[Stored items from a collection]
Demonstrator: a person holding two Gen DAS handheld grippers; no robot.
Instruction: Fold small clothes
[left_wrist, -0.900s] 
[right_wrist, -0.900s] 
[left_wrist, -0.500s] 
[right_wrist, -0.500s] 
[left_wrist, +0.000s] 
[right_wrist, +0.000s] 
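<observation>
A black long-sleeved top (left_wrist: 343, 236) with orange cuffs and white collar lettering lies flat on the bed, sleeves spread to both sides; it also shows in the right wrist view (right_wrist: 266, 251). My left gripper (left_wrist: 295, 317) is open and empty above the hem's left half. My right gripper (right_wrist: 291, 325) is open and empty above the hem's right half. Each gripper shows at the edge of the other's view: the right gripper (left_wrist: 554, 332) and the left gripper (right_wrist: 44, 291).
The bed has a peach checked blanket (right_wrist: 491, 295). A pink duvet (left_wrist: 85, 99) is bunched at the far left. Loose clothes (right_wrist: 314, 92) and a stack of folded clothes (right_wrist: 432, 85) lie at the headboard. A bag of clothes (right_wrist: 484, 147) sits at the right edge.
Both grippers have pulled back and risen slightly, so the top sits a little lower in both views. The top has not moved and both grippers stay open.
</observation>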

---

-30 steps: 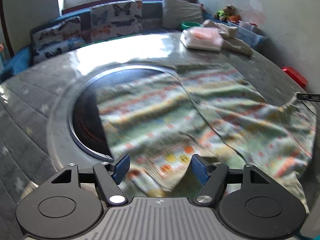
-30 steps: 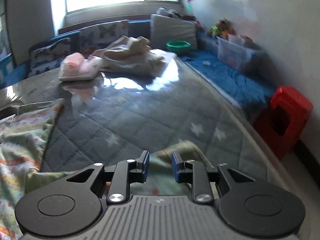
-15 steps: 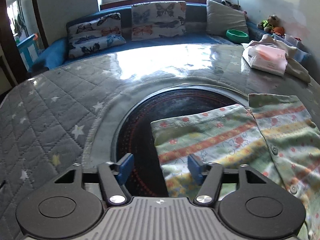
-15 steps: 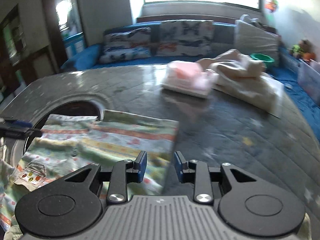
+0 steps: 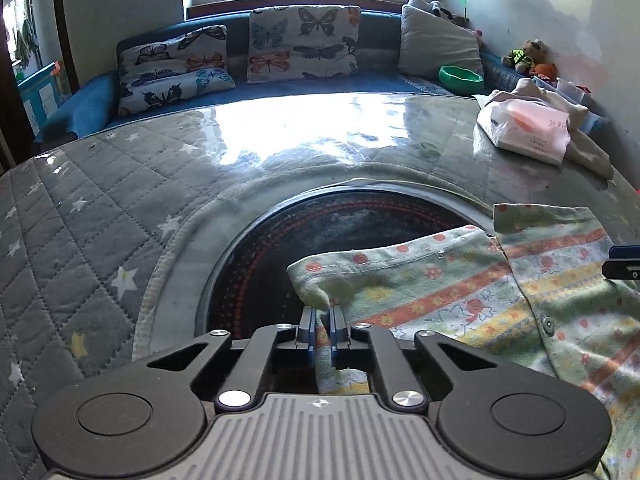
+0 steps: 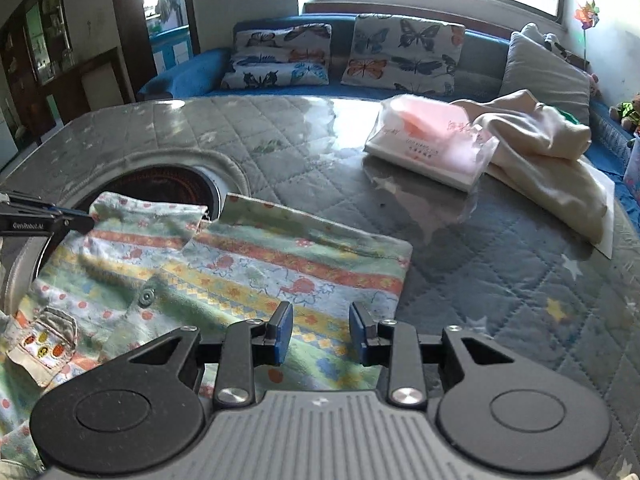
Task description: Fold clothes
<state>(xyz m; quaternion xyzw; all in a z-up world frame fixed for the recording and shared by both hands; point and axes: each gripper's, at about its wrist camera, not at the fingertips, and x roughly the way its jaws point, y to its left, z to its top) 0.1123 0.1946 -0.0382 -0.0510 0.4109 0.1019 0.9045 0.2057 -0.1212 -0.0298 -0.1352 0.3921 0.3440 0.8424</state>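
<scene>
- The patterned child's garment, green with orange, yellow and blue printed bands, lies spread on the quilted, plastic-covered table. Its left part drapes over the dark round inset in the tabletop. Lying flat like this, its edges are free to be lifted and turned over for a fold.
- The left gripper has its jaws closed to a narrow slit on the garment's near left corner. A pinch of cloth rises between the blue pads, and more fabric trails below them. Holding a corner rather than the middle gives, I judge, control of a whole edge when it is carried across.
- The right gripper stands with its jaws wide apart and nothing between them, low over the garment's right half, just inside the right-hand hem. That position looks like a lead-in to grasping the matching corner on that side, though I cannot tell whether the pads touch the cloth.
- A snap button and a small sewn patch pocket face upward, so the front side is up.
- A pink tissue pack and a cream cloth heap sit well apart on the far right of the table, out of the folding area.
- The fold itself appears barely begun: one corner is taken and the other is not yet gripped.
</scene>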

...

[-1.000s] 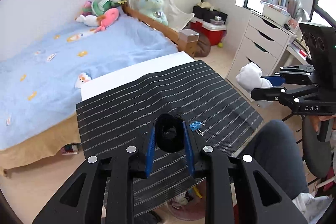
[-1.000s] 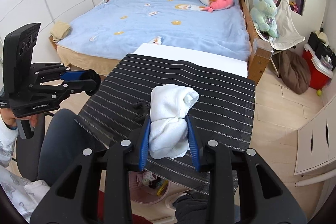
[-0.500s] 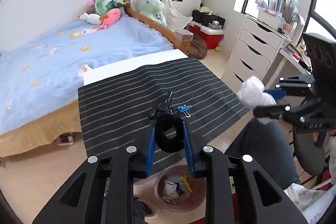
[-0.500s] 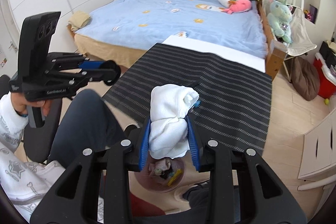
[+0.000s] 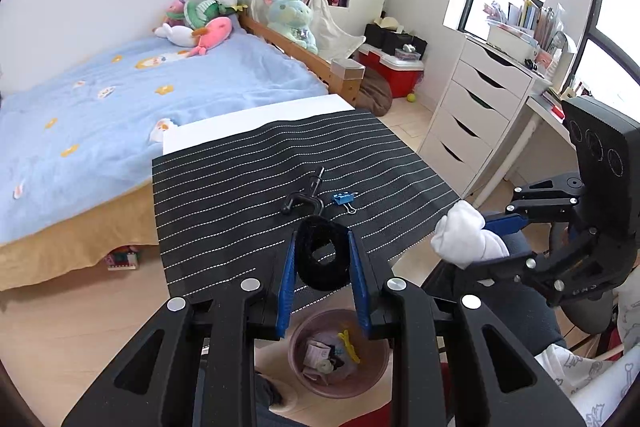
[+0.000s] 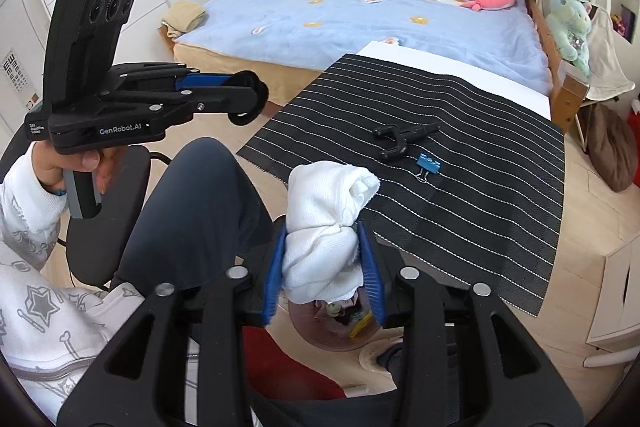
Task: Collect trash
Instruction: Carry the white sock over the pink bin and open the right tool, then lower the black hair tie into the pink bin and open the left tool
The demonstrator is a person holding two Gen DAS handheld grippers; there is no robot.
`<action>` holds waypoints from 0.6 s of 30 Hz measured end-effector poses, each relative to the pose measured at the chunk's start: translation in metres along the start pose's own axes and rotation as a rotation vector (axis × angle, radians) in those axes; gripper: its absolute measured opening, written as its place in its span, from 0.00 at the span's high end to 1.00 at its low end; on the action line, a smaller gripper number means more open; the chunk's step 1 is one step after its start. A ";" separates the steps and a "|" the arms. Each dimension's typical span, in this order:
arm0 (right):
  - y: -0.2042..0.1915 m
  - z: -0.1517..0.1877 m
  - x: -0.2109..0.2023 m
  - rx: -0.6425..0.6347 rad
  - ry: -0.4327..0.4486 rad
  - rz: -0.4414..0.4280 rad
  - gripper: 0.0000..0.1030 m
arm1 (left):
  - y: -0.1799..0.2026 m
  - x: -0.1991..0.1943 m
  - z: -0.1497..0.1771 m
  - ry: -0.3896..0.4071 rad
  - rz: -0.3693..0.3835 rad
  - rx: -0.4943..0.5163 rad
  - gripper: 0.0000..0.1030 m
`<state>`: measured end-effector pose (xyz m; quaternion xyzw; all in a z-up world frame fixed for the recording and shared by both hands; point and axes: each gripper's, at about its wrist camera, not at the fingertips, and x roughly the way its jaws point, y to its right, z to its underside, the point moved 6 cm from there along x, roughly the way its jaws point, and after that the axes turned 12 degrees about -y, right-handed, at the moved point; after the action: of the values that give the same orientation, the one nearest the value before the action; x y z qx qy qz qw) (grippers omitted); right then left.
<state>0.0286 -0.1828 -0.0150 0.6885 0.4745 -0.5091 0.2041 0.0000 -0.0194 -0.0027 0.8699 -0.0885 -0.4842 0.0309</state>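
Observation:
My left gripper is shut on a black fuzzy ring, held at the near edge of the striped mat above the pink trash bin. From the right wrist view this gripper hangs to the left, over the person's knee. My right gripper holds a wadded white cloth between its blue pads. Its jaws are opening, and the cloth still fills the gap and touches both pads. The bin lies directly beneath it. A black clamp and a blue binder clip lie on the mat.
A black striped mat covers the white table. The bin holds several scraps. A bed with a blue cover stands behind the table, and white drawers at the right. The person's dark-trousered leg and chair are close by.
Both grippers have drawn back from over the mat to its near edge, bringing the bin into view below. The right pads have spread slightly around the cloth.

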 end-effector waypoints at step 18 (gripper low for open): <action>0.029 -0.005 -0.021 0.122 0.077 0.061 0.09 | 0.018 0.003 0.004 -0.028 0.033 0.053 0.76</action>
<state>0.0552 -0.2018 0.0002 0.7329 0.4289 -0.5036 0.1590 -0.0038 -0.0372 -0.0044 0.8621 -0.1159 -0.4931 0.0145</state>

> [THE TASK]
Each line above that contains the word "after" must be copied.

> [EXERCISE ANSWER]
`<action>` holds waypoints from 0.6 s of 30 Hz measured end-effector poses, each relative to the pose measured at the chunk's start: translation in metres along the start pose's own axes and rotation as a rotation vector (axis × angle, radians) in those axes; gripper: its absolute measured opening, written as its place in its span, from 0.00 at the span's high end to 1.00 at its low end; on the action line, a smaller gripper number means more open; the chunk's step 1 is one step after its start. A ";" separates the steps and a "|" the arms. Each dimension's typical span, in this order:
`<state>`: measured end-effector pose (xyz m; quaternion xyzw; all in a z-up world frame fixed for the recording and shared by both hands; point and axes: each gripper's, at about its wrist camera, not at the fingertips, and x roughly the way its jaws point, y to its right, z to its underside, the point moved 6 cm from there along x, roughly the way its jaws point, and after that the axes turned 12 degrees about -y, right-handed, at the moved point; after the action: of the values that give the same orientation, the one nearest the value before the action; x y z qx qy qz qw) (grippers omitted); right then left.

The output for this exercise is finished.